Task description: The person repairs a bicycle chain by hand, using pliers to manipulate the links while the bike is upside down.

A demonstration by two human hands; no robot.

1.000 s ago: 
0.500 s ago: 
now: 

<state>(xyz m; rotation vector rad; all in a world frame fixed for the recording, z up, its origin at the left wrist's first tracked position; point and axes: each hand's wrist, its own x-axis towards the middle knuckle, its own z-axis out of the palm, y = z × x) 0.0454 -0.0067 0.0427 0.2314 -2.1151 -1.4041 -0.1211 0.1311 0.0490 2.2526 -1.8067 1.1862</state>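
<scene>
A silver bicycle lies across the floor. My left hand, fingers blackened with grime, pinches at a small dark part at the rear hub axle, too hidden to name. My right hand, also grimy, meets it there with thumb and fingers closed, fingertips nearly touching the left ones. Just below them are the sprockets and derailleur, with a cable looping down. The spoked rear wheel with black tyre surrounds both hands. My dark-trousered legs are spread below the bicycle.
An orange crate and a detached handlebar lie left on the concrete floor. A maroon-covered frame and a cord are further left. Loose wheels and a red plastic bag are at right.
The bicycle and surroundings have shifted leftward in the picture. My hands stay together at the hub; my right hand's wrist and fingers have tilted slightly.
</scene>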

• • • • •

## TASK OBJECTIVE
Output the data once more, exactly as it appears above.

## RESULT OF THIS TASK
Task description: The person repairs a bicycle chain by hand, using pliers to manipulate the links while the bike is upside down.

A demonstration by two human hands; no robot.

1.000 s ago: 
0.500 s ago: 
now: 

<state>(xyz m; rotation vector rad; all in a world frame fixed for the recording, z up, its origin at the left wrist's first tracked position; point and axes: each hand's wrist, its own x-axis towards the middle knuckle, its own z-axis out of the palm, y = z × x) 0.0454 -0.0067 0.0427 0.2314 -2.1151 -1.4041 -0.1211 0.1311 0.0490 2.2526 -1.8067 1.1862</state>
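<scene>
A silver bicycle lies across the floor. My left hand, fingers blackened with grime, pinches at a small dark part at the rear hub axle, too hidden to name. My right hand, also grimy, meets it there with thumb and fingers closed, fingertips nearly touching the left ones. Just below them are the sprockets and derailleur, with a cable looping down. The spoked rear wheel with black tyre surrounds both hands. My dark-trousered legs are spread below the bicycle.
An orange crate and a detached handlebar lie left on the concrete floor. A maroon-covered frame and a cord are further left. Loose wheels and a red plastic bag are at right.
The bicycle and surroundings have shifted leftward in the picture. My hands stay together at the hub; my right hand's wrist and fingers have tilted slightly.
</scene>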

This exercise has now been fully answered.